Exercise instructions:
Provide again, from the entries below, every line from the one containing "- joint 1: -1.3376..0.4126" through the one containing "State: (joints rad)", exactly as written, and no other line.

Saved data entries
--- START ---
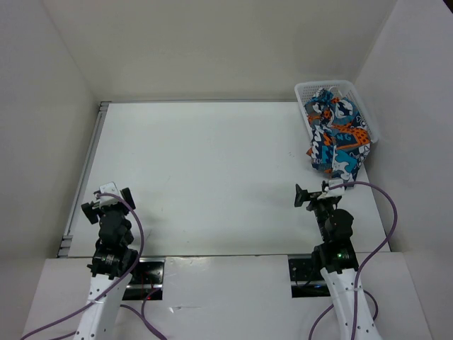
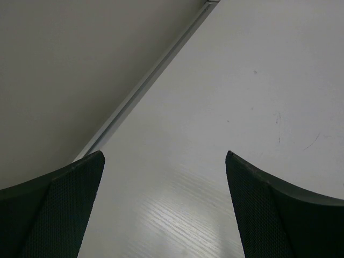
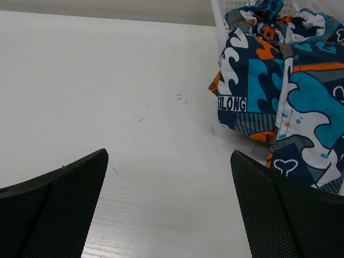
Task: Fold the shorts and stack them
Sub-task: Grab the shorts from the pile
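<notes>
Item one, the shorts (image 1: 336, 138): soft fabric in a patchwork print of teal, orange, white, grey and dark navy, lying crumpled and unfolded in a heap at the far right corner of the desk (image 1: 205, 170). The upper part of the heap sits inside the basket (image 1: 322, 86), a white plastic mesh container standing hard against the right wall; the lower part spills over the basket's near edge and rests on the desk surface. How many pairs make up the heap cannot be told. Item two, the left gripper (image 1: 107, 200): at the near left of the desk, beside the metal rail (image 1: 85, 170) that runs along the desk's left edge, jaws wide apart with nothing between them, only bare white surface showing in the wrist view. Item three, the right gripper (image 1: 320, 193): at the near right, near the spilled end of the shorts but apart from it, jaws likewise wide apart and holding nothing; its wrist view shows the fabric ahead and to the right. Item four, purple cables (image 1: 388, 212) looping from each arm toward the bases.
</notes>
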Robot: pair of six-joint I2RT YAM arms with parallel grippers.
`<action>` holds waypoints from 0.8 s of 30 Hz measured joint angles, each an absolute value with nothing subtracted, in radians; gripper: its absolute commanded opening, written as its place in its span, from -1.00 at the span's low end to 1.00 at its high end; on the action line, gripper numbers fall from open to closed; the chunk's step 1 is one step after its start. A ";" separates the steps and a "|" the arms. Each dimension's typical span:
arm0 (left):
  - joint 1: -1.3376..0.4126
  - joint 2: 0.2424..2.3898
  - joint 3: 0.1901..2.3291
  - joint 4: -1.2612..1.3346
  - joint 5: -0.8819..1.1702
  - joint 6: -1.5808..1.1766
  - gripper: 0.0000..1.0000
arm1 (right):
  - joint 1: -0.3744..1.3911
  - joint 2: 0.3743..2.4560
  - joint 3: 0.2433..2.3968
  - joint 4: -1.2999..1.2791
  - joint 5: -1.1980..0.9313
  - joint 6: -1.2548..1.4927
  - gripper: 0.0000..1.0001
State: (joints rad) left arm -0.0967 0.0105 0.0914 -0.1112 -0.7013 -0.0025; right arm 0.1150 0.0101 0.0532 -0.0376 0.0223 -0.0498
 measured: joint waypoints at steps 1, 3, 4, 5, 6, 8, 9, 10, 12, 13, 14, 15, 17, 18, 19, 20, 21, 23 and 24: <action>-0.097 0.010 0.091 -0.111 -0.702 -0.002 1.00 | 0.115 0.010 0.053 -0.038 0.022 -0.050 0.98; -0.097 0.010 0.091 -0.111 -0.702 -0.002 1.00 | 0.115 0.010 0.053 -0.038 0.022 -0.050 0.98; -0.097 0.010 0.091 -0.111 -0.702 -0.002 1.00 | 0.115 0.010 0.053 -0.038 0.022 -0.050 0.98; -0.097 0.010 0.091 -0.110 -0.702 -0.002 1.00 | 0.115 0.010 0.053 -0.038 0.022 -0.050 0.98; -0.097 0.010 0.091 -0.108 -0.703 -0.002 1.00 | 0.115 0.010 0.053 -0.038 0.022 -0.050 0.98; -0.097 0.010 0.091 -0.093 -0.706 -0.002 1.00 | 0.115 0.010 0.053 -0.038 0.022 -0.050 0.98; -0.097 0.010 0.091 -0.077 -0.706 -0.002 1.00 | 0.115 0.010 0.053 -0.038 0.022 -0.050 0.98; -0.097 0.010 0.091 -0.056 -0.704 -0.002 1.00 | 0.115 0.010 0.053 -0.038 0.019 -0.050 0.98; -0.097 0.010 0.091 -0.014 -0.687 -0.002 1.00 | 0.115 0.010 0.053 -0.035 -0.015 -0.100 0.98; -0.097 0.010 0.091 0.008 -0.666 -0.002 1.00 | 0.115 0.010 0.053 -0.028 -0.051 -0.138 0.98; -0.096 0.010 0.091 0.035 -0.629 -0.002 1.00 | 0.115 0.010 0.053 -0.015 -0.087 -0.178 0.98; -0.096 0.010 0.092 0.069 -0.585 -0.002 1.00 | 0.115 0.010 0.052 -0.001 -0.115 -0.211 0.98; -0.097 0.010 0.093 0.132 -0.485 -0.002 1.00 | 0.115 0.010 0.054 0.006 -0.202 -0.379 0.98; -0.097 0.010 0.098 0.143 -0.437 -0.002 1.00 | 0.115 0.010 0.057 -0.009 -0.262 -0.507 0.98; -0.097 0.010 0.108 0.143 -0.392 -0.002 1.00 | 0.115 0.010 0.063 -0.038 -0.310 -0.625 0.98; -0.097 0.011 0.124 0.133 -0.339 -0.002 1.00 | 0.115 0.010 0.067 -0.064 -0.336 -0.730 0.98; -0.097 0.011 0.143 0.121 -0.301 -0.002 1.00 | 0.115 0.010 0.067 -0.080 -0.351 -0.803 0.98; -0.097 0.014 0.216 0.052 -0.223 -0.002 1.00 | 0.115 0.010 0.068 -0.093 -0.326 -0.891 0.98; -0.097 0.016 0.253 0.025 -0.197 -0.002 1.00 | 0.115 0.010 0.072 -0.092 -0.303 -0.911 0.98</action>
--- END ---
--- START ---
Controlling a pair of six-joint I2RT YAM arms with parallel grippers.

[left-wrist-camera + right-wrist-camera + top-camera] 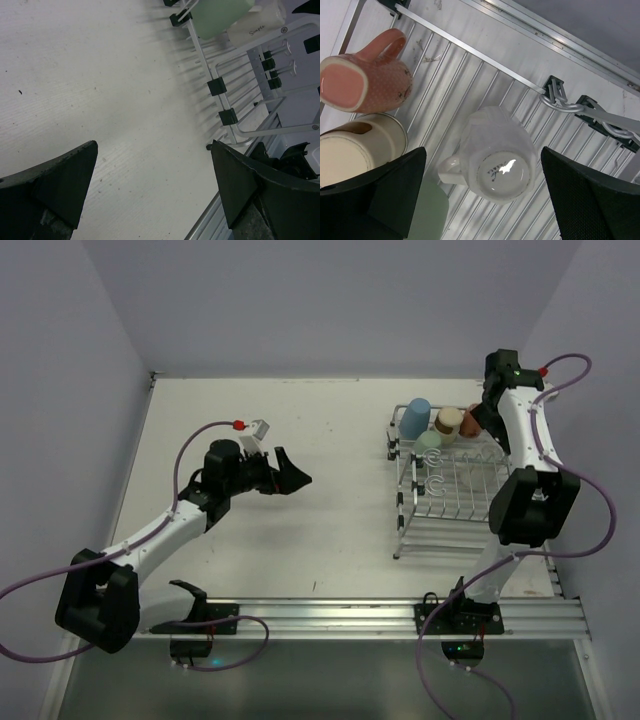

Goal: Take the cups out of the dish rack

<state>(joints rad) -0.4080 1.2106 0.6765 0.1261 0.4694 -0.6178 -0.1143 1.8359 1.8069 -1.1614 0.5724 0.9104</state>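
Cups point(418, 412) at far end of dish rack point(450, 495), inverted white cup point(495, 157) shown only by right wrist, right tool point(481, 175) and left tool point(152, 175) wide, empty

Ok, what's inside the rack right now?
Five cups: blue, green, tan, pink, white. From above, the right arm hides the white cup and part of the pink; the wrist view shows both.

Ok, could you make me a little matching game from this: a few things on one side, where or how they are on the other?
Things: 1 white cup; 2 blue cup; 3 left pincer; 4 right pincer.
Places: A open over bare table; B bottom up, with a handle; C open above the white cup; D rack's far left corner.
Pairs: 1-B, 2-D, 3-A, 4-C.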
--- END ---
Solved exercise:
  - joint 1: -1.3376..0.4126
  - joint 2: 0.2424..2.3898
  - joint 3: 0.1901..2.3291
  - joint 4: -1.2612..1.3346
  - joint 5: -0.8819..1.1702
  - joint 6: -1.5808..1.1766
  - gripper: 0.0000..1.0000
arm1 (right):
  - joint 1: -0.3744..1.3911
  - joint 2: 0.3743..2.4560
  - joint 3: 0.2433..2.3968
  - joint 4: -1.2999..1.2791
  - joint 5: -1.1980..0.9313
  - joint 6: -1.2548..1.4927
  - gripper: 0.0000..1.0001
State: (joints rad) left arm -0.0967 0.0105 0.0914 -0.1112 -0.7013 -0.0025; right arm 0.1150 0.0101 0.0532 -0.0376 0.0223 -0.0498

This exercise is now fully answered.